§ **Directions for this task**
A faithful transcription of all lines below is the expected answer.
╭──
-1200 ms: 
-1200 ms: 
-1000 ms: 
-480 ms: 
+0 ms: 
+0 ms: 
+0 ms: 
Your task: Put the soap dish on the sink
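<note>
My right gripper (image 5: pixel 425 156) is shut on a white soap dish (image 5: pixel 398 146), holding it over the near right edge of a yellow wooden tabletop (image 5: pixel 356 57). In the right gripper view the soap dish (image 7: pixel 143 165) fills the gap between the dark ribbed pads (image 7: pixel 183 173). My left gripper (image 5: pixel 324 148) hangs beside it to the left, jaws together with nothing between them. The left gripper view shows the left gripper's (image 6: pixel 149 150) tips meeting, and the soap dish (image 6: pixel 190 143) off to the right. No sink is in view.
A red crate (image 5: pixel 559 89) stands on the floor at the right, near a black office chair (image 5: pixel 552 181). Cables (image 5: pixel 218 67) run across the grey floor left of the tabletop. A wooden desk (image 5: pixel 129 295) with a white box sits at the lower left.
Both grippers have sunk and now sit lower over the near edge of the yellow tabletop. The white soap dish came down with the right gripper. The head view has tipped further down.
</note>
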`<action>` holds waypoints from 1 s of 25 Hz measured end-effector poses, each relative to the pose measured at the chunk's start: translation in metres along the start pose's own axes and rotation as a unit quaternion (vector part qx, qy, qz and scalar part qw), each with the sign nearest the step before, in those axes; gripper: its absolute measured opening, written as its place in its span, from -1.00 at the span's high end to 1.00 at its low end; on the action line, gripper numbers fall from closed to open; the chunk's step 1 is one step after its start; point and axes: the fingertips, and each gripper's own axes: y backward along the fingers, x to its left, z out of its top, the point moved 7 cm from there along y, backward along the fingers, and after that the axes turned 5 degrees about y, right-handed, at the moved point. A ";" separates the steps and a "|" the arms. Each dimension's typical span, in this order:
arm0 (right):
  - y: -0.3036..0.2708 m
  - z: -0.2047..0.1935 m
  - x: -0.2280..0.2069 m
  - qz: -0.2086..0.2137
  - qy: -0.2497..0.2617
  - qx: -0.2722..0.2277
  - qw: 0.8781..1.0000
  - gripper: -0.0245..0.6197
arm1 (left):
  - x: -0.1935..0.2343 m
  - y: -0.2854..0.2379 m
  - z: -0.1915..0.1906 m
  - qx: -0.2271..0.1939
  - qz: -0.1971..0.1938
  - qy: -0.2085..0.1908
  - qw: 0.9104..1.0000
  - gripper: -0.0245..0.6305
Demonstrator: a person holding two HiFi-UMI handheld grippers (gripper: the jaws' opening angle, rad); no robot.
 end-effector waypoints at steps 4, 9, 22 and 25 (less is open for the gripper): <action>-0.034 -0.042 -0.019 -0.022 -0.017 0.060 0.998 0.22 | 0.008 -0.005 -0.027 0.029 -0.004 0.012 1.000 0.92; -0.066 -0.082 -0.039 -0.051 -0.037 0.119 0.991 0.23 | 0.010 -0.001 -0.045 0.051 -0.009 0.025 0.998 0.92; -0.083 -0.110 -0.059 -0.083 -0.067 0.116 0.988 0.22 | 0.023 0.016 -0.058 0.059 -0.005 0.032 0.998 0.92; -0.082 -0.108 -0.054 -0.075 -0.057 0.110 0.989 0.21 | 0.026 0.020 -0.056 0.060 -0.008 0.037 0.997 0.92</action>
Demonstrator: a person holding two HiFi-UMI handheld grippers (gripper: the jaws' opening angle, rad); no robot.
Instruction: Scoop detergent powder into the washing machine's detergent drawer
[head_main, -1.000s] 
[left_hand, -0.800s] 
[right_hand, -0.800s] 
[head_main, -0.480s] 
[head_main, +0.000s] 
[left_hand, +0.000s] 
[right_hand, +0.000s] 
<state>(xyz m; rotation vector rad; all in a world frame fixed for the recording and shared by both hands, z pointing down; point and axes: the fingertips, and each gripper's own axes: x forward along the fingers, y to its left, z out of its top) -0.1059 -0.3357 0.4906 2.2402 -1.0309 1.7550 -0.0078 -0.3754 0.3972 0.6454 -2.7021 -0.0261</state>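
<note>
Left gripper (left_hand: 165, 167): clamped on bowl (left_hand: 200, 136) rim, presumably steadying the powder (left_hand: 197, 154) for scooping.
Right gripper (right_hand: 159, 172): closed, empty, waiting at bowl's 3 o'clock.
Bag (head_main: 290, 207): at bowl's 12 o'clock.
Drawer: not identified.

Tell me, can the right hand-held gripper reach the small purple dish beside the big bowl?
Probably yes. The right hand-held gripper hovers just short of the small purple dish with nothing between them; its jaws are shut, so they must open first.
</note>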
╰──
§ **Answer section**
-1200 ms: 
-1200 ms: 
-1000 ms: 
-480 ms: 
+0 ms: 
+0 ms: 
+0 ms: 
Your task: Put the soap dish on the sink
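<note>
My right gripper (image 5: pixel 425 156) is shut on a white soap dish (image 5: pixel 398 146), holding it over the near right edge of a yellow wooden tabletop (image 5: pixel 356 57). In the right gripper view the soap dish (image 7: pixel 143 165) fills the gap between the dark ribbed pads (image 7: pixel 183 173). My left gripper (image 5: pixel 324 148) hangs beside it to the left, jaws together with nothing between them. The left gripper view shows the left gripper's (image 6: pixel 149 150) tips meeting, and the soap dish (image 6: pixel 190 143) off to the right. No sink is in view.
A red crate (image 5: pixel 559 89) stands on the floor at the right, near a black office chair (image 5: pixel 552 181). Cables (image 5: pixel 218 67) run across the grey floor left of the tabletop. A wooden desk (image 5: pixel 129 295) with a white box sits at the lower left.
Both grippers have sunk and now sit lower over the near edge of the yellow tabletop. The white soap dish came down with the right gripper. The head view has tipped further down.
</note>
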`<action>` holds waypoints from 1 s of 25 Hz measured end-effector poses, each relative to the pose measured at the chunk's start: translation in metres along the start pose's own axes and rotation as a unit quaternion (vector part qx, qy, qz and scalar part qw), each with the sign nearest the step before, in those axes; gripper: its absolute measured opening, written as its place in its span, from -1.00 at the span's high end to 1.00 at its low end; on the action line, gripper numbers fall from closed to open; the chunk's step 1 is one step after its start; point and axes: the fingertips, and each gripper's own axes: y backward along the fingers, x to its left, z out of its top, the point moved 7 cm from there along y, backward along the fingers, and after that the axes turned 5 degrees about y, right-handed, at the moved point. A ";" separates the steps and a "|" the arms. Each dimension's typical span, in this order:
arm0 (right):
  - y: -0.3036..0.2708 m
  - z: -0.2047..0.1935 m
  - x: -0.2280..0.2069 m
  - qz: -0.2086..0.2137
  - qy: -0.2497..0.2617
  - qx: -0.2722..0.2277
  - qw: 0.8781..1.0000
  - gripper: -0.0245..0.6197
arm1 (left):
  - x: -0.1935..0.2343 m
  - y: -0.2854..0.2379 m
  - z: -0.1915..0.1906 m
  - qx: -0.2271..0.1939
  - qz: -0.1971..0.1938
  - qy: -0.2085..0.1908
  - qw: 0.9104..1.0000
  - gripper: -0.0245..0.6305
Demonstrator: a person holding two HiFi-UMI handheld grippers (gripper: the jaws' opening angle, rad); no robot.
 end-effector waypoints at steps 4, 9, 22 and 25 (less is open for the gripper): <action>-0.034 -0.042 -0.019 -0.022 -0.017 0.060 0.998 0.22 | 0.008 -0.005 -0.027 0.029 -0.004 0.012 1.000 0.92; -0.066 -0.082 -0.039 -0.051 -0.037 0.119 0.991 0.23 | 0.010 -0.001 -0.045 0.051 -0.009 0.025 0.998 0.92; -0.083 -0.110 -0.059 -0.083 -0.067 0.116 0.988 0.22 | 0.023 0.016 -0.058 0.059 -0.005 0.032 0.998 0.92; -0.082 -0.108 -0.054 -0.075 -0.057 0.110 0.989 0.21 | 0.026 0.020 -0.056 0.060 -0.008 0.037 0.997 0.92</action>
Demonstrator: a person holding two HiFi-UMI handheld grippers (gripper: the jaws' opening angle, rad); no robot.
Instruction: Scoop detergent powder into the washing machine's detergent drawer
[head_main, -1.000s] 
[left_hand, -0.800s] 
[right_hand, -0.800s] 
[head_main, -0.480s] 
[head_main, +0.000s] 
[left_hand, +0.000s] 
[right_hand, +0.000s] 
<state>(xyz m; rotation vector rad; all in a world frame fixed for the recording and shared by both hands, z pointing down; point and axes: the fingertips, and each gripper's own axes: x forward along the fingers, y to its left, z out of its top) -0.1059 -0.3357 0.4906 2.2402 -1.0309 1.7550 -0.0078 -0.3754 0.3972 0.6454 -2.7021 -0.0261</state>
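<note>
Left gripper (left_hand: 165, 167): clamped on bowl (left_hand: 200, 136) rim, presumably steadying the powder (left_hand: 197, 154) for scooping.
Right gripper (right_hand: 159, 172): closed, empty, waiting at bowl's 3 o'clock.
Bag (head_main: 290, 207): at bowl's 12 o'clock.
Drawer: not identified.

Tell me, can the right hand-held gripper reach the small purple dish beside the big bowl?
Probably yes. The right hand-held gripper hovers just short of the small purple dish with nothing between them; its jaws are shut, so they must open first.
</note>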

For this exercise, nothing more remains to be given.